| ASSIGNED TASK |
Show all lines from the material that carry the word "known".

| PROVIDED MATERIAL |
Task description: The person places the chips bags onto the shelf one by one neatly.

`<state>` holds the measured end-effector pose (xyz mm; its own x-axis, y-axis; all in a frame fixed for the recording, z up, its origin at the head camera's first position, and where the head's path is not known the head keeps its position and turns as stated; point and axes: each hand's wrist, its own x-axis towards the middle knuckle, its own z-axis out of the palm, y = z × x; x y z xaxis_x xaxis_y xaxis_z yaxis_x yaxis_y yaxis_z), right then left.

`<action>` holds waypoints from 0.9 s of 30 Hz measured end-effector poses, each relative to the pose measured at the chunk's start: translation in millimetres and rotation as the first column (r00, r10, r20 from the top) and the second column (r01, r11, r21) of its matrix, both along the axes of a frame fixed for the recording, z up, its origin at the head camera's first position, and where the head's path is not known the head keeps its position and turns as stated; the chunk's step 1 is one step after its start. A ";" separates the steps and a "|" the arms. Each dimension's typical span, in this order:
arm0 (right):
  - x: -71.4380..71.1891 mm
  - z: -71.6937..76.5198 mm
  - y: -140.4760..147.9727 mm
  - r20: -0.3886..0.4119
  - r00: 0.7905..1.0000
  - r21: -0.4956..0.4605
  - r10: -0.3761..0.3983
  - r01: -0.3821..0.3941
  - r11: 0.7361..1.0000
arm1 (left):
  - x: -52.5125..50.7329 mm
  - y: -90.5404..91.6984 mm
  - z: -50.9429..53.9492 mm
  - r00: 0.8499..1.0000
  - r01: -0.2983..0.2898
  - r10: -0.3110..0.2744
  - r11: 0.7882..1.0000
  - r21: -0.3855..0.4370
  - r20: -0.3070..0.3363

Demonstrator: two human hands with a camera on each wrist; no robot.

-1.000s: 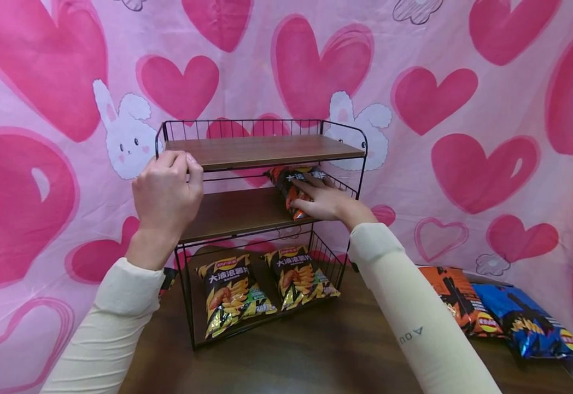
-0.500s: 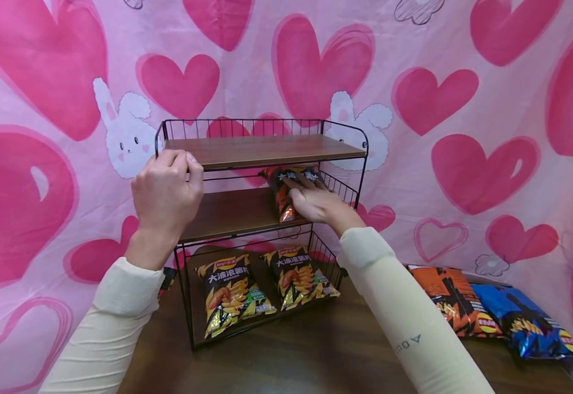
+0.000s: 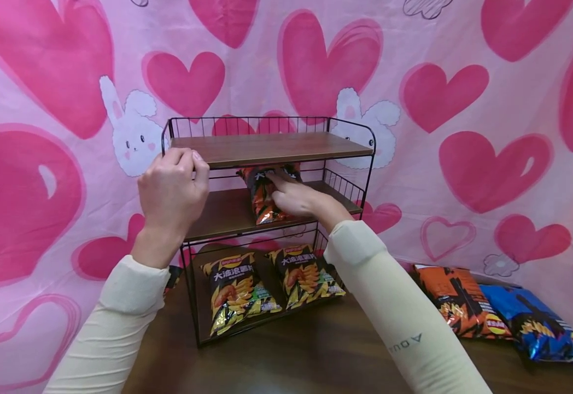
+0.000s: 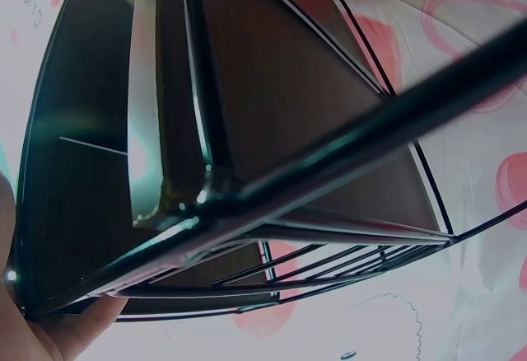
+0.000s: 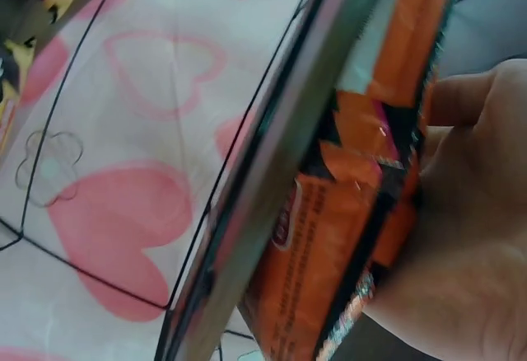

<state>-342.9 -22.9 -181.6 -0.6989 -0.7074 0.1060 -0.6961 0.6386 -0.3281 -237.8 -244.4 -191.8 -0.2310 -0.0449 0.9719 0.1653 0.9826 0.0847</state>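
Observation:
My left hand (image 3: pixel 172 189) grips the upper left front corner of the black wire rack (image 3: pixel 180 268); its thumb (image 4: pixel 95 324) shows by the wire in the left wrist view. An orange-and-black bag of potato chips (image 3: pixel 264 202) lies on the rack's middle shelf (image 3: pixel 222 210), about halfway along, with its lower end near the front edge. My right hand (image 3: pixel 296 197) lies over the bag's front, fingers extended onto it. From the right wrist view, that hand (image 5: pixel 473 237) touches the bag's face, while the bag's orange underside (image 5: pixel 317 250) sits along the shelf edge.
Two black-and-yellow chip bags (image 3: pixel 239 293) (image 3: pixel 306 276) lie on the bottom shelf. On the wooden table (image 3: pixel 306 350), an orange bag (image 3: pixel 463 301) and a blue bag (image 3: pixel 537 323) lie at the right. The top shelf board (image 3: pixel 272 149) overhangs the right hand's fingers.
The orange-and-black chip bag has slid left along the middle shelf, from the right end toward the middle, with my right hand on it. My left hand keeps its hold on the rack.

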 end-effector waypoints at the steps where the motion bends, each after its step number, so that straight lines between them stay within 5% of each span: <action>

| TASK SOLUTION |
`<state>` holds the measured end-effector pose (xyz mm; its own x-axis, y-axis; all in a frame fixed for the recording, z up, its origin at the head camera's first position, and where the head's path is not known the head keeps its position and turns as stated; point and axes: each hand's wrist, its own x-axis towards the middle knuckle, its own z-axis out of the palm, y = z × x; x y z xaxis_x xaxis_y xaxis_z yaxis_x yaxis_y yaxis_z), right then left.
`<action>` holds waypoints from 0.9 s of 30 Hz measured end-effector poses, each relative to the pose measured at the chunk's start: translation in millimetres and rotation as the first column (r00, r10, r20 from the top) and the second column (r01, r11, r21) of its matrix, both along the axes of a frame fixed for the recording, z up, its origin at the head camera's first position, and where the head's path is not known the head keeps its position and turns as stated; the chunk's step 1 is one step after its start. A ";" separates the steps and a "|" the arms. Each dimension's typical span, in this order:

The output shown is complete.